* Exercise objective: The response should contain only those lines of the entries below that include the string "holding".

* Data extracts:
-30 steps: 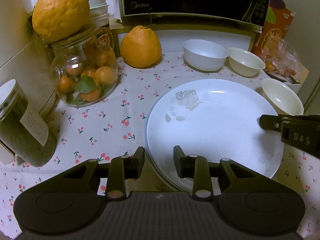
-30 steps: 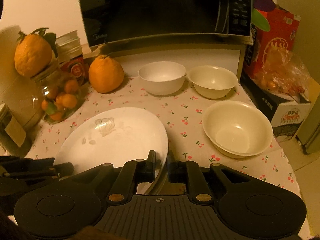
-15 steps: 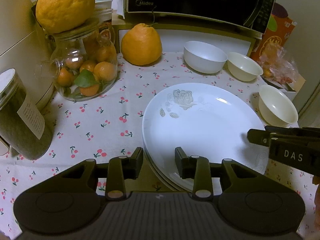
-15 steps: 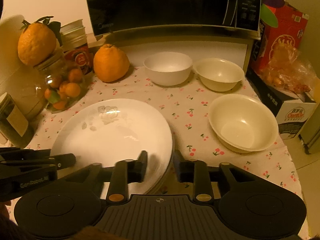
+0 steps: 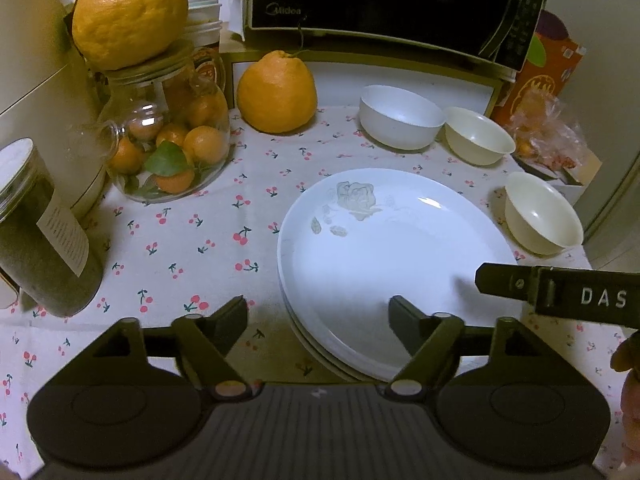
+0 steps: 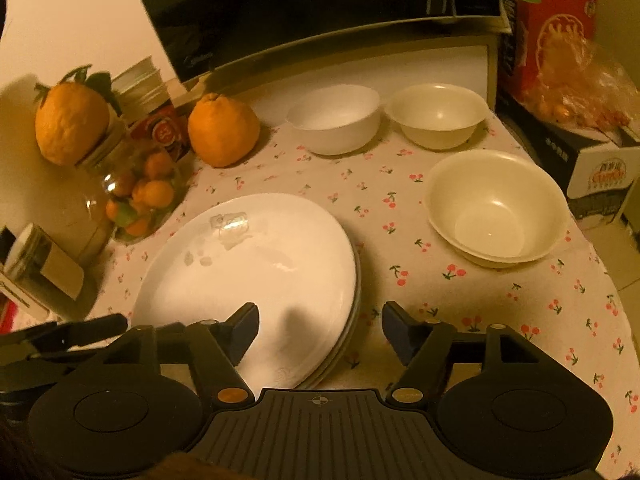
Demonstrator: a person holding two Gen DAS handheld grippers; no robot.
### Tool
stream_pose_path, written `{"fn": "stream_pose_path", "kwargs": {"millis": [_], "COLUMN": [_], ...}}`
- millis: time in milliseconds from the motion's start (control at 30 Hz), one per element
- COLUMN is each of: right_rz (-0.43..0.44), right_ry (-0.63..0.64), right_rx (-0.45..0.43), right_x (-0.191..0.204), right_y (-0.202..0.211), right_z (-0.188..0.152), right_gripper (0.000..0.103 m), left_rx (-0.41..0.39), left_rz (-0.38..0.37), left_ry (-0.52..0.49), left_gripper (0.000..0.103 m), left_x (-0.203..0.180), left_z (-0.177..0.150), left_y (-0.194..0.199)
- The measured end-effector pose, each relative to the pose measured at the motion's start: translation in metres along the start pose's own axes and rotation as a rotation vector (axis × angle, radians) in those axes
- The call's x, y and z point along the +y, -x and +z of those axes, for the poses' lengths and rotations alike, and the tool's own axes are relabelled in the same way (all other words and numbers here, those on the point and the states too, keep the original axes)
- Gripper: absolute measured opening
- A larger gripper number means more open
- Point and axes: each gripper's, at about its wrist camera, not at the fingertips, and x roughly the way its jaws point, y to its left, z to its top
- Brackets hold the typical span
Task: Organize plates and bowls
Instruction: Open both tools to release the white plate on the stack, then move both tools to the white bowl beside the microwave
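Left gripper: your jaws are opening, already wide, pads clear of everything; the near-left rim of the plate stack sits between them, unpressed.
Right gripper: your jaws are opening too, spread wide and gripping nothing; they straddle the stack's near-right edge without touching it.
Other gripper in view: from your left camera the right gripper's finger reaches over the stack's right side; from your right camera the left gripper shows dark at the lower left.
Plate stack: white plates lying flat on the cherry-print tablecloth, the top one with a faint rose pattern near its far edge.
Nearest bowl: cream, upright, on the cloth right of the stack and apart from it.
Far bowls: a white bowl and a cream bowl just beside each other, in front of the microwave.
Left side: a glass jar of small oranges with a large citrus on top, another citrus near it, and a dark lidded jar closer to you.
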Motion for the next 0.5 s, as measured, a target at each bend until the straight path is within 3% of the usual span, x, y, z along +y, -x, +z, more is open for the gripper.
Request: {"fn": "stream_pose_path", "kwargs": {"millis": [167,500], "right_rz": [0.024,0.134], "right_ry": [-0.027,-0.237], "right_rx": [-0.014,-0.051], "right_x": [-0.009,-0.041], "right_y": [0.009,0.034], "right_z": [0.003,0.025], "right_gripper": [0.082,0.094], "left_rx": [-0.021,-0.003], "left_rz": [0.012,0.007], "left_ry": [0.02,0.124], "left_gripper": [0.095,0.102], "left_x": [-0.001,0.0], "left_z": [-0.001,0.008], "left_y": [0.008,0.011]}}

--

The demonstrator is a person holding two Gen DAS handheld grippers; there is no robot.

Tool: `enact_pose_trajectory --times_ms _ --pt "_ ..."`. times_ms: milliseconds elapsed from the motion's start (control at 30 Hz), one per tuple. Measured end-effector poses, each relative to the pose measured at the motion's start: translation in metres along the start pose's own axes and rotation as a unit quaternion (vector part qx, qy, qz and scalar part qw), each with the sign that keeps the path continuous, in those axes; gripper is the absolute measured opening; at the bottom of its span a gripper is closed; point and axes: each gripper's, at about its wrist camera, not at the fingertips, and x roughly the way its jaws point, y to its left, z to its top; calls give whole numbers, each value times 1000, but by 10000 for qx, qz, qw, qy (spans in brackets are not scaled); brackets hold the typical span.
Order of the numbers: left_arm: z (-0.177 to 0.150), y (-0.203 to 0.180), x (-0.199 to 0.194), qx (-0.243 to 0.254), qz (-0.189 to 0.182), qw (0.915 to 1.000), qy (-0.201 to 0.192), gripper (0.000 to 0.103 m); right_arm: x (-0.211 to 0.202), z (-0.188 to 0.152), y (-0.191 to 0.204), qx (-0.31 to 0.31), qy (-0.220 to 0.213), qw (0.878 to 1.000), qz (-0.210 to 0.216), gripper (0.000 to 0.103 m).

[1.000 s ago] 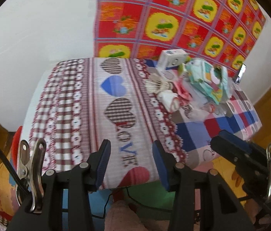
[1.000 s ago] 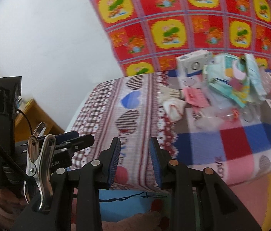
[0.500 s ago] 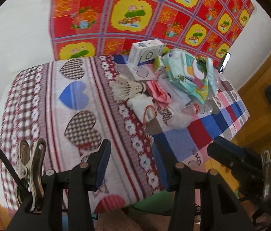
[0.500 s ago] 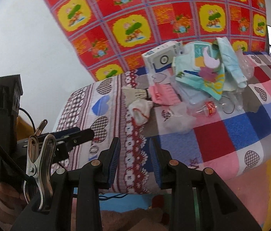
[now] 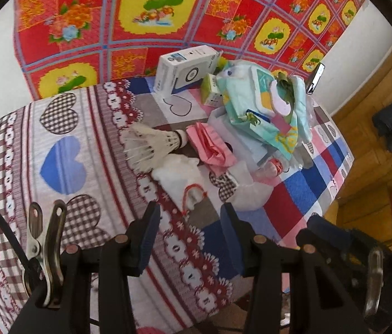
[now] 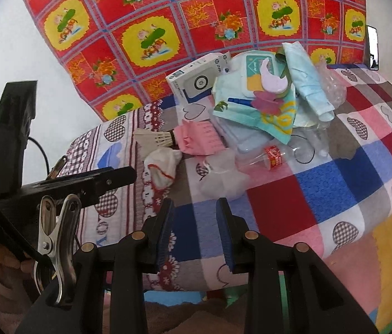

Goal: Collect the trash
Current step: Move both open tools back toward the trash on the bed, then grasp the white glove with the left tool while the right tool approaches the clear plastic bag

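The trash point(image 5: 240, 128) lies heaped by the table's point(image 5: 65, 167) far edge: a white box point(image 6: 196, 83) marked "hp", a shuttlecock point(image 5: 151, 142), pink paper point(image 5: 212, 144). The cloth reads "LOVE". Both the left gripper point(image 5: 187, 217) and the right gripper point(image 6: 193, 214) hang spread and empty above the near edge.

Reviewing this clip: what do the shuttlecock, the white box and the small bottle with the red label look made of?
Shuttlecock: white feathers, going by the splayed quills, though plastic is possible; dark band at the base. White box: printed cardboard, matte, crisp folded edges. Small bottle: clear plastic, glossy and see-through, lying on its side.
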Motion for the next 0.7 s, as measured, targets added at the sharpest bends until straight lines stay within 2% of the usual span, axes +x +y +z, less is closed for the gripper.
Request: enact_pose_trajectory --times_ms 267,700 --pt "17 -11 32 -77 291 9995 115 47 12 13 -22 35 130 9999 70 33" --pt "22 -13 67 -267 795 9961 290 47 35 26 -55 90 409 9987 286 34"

* Solution for this exercise:
Demonstrator: a person holding two Gen DAS handheld grippers; no robot.
The demonstrator is a person holding two Gen DAS handheld grippers; there is no robot.

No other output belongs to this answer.